I send you money to buy smocks, because you say that which I sent you was too thin. I also send you hose cloths, because the hosier here knows not the bigness of your legs. I have sent my Lady a needle-case; but as I had no time to work it, I trust she will "take it gree," and I will send a better.

===Court career===
Anne's mother, had attempted to secure a place for her two daughters (Anne and her sister Katharine Basset) in the service of Queen Anne Boleyn several times, but to no avail. She persisted in her efforts to secure them positions and eventually, after sending a large consignment of quails to Anne's successor, Queen Jane Seymour, the latter relented.

She allowed Lady Lisle to send her daughters but warned her that only one position could be found. Anne was the sister accepted and was sworn into service the day after the pregnant queen took to her chamber for her lying-in. Jane Seymour seems to have objected to the French-style clothes and French hood worn by her new maid. John Husee informed Lady Lisle that Anne was required to instead wear a "bonnet and frontlet of velvet", lamenting that it "became her nothing so well as the French hood".

Anne is rumoured to have attracted Henry VIII in 1538 and 1539, and is rumoured to have been the king's mistress. The ambassadors thought that she might become his fourth wife in 1540, and again in 1542, just after Queen Katherine Howard was sentenced to death.

In August 1540, Anne Bassett and other ladies of the court visited Portsmouth to see a newly built ship. They sent Henry VIII a joint letter which was signed by Mabel, Lady Southampton, Margaret Tallebois, Margaret Howard, Alice Browne, Anne Knyvett (daughter of Thomas Knyvett), Jane Denny, Jane Meutas, Anne Bassett, Elizabeth Tyrwhitt, and Elizabeth Harvey.

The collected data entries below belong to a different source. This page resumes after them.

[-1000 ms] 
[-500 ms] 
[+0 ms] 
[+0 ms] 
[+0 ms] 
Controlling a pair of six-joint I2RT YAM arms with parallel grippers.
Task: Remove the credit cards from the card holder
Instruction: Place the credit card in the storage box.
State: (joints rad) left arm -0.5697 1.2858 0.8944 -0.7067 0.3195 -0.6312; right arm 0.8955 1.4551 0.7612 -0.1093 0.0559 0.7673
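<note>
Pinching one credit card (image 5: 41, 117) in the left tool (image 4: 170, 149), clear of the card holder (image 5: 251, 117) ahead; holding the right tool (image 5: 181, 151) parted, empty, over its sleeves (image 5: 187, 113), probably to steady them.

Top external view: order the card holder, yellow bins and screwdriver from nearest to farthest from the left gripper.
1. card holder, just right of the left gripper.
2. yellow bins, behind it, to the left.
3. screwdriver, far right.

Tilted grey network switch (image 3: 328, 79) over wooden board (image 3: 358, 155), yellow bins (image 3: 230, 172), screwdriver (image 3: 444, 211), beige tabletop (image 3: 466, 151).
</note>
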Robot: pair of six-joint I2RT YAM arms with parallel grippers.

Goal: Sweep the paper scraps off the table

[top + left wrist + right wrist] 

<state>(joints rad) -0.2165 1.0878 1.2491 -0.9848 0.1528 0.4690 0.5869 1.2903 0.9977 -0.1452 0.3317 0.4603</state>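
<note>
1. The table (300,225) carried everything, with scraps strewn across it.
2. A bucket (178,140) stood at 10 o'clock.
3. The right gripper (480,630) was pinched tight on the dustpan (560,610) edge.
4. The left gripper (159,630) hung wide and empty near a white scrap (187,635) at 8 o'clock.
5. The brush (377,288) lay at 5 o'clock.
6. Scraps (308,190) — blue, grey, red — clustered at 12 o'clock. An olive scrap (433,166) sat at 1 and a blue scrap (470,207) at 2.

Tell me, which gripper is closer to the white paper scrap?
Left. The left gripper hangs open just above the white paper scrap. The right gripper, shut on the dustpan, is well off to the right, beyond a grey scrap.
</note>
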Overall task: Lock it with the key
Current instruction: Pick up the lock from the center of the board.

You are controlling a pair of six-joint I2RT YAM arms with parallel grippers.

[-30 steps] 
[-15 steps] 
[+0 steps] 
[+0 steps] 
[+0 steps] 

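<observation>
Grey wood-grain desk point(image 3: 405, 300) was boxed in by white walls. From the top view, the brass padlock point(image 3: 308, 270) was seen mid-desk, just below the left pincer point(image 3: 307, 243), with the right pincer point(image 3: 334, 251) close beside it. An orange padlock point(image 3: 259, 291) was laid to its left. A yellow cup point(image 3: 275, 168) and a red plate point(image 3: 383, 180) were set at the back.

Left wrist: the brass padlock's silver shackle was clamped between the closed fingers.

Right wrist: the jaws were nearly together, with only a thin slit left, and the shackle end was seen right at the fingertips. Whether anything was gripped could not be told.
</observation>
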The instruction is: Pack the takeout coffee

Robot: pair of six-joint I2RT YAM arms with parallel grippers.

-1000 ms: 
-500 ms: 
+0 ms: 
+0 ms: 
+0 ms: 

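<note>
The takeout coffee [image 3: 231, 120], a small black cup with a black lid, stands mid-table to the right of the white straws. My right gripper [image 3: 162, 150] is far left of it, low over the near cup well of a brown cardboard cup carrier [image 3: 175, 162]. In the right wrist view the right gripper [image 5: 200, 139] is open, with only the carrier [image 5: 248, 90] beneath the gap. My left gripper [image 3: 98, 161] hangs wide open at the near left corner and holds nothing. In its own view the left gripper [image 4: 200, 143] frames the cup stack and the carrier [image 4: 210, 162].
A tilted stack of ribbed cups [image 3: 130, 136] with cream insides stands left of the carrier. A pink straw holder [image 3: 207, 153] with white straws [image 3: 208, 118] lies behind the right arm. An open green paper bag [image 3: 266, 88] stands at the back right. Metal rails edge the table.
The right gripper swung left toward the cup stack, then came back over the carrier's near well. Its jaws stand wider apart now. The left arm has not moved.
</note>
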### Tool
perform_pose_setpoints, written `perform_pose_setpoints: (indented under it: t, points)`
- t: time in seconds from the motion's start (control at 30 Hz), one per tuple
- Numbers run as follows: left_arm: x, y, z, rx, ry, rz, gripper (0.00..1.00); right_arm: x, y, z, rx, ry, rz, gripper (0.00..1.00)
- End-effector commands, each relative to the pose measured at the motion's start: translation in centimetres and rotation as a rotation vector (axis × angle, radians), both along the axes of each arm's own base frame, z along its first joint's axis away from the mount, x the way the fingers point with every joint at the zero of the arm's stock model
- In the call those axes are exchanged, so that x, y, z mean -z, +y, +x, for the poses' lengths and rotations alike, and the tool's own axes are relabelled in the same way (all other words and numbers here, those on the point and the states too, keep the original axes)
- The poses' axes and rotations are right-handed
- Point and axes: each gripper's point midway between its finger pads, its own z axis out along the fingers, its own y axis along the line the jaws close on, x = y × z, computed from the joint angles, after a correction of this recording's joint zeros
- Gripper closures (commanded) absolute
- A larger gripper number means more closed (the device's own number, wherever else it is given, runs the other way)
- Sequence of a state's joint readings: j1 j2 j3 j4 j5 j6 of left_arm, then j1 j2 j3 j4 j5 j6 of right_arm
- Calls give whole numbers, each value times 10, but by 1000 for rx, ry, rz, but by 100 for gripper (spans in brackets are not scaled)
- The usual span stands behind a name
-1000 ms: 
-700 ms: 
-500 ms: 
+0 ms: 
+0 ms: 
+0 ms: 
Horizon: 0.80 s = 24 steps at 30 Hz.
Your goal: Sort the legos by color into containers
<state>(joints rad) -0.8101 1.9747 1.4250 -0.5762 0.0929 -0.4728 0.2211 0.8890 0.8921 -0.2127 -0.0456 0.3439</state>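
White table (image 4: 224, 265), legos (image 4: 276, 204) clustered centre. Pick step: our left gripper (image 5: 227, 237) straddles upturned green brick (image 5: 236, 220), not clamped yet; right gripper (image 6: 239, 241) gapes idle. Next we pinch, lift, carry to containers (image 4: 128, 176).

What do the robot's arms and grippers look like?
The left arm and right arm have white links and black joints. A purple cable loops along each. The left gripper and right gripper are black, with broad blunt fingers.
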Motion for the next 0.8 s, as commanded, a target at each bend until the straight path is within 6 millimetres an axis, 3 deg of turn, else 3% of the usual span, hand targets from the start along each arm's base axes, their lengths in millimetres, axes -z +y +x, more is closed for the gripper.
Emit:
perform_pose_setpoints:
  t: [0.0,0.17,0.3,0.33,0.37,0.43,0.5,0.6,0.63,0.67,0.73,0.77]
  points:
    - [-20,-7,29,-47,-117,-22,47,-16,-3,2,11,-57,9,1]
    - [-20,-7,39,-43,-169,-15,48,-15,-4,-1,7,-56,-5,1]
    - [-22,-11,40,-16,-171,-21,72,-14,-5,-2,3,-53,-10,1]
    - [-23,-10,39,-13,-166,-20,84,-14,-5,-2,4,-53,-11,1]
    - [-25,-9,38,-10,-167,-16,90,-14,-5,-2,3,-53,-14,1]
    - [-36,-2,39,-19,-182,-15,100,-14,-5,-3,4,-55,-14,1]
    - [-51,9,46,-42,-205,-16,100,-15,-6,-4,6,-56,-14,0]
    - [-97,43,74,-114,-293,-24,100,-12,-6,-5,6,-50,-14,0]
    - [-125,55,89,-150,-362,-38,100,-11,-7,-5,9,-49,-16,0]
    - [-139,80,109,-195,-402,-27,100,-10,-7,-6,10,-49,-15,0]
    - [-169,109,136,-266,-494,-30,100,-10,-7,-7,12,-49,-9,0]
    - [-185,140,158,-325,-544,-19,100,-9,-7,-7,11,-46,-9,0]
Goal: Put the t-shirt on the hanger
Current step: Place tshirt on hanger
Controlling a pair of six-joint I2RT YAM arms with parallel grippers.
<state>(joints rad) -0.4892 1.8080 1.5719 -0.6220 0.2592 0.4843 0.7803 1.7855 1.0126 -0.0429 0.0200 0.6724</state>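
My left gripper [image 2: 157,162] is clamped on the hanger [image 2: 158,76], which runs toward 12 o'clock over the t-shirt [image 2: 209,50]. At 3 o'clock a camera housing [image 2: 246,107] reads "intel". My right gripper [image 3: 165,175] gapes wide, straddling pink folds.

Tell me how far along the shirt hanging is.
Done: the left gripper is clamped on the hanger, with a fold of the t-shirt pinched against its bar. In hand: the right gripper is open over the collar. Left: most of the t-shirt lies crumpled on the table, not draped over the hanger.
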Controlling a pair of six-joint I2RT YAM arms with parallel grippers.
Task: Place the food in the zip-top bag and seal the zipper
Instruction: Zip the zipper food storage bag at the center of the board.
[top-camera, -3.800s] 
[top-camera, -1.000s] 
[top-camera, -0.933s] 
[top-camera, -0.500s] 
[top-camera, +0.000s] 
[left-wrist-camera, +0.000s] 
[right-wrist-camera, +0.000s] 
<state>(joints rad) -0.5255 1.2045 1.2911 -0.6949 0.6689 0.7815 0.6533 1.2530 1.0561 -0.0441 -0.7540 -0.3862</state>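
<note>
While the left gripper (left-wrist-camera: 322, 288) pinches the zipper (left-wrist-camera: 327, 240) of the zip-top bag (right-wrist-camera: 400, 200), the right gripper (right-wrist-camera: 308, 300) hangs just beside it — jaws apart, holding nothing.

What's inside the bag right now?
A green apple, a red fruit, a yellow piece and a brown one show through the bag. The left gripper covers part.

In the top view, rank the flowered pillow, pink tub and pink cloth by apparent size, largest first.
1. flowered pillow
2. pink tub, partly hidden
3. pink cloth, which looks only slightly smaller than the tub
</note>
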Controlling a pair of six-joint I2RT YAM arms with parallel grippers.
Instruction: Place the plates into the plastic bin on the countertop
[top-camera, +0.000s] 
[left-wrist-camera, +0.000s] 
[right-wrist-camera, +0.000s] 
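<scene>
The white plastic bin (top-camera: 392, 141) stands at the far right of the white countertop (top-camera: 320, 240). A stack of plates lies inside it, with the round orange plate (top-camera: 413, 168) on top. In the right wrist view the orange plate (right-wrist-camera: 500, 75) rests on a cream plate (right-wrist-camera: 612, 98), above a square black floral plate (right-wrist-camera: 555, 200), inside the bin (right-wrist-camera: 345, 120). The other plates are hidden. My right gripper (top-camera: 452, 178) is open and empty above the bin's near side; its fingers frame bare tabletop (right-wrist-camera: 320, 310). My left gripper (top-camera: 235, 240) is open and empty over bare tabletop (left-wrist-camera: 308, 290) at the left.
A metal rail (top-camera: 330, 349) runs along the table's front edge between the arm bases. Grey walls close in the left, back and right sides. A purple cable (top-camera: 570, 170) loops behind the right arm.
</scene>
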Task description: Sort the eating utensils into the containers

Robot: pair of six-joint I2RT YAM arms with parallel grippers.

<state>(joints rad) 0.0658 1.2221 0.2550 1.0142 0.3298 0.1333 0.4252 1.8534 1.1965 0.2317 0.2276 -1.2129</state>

Anne had served with Lady Anne Herbert as ladies to Queen Katherine Howard. Lady Herbert was sister to Henry's sixth and final queen, Katherine Parr. Anne was a maid in waiting to Queen Katherine Parr.

== Marriage ==
Anne was a maid of honour and lady of the privy chamber to Queen Mary I. In May 1554, in advance of Anne's marriage to Sir Walter Hungerford, Mary granted them lands including properties formerly possessed by the Hungerford family. On 11 June 1554, Robert Swyfte reported their wedding in a letter to Francis Talbot, 5th Earl of Shrewsbury:"on Thursday last was married at Richmond, Basset the Queen's maid to Mr Hungerfurthe, son and heir to Lord Hungerfurthe, at which day the Queen shewed herself very pleasant, commanding all mirth and pastime"

There were two children of the marriage, who both died without issue. Anne died before 1558, when Sir Walter – with the permission of Mary – married Anne Dormer.

==References in popular culture==
Anne Bassett is the basis of the character Nan Bassett in Kate Emerson's novel, "Secrets of the Tudor Court: Between Two Queens"., as well as E. Knight's "My Lady Viper".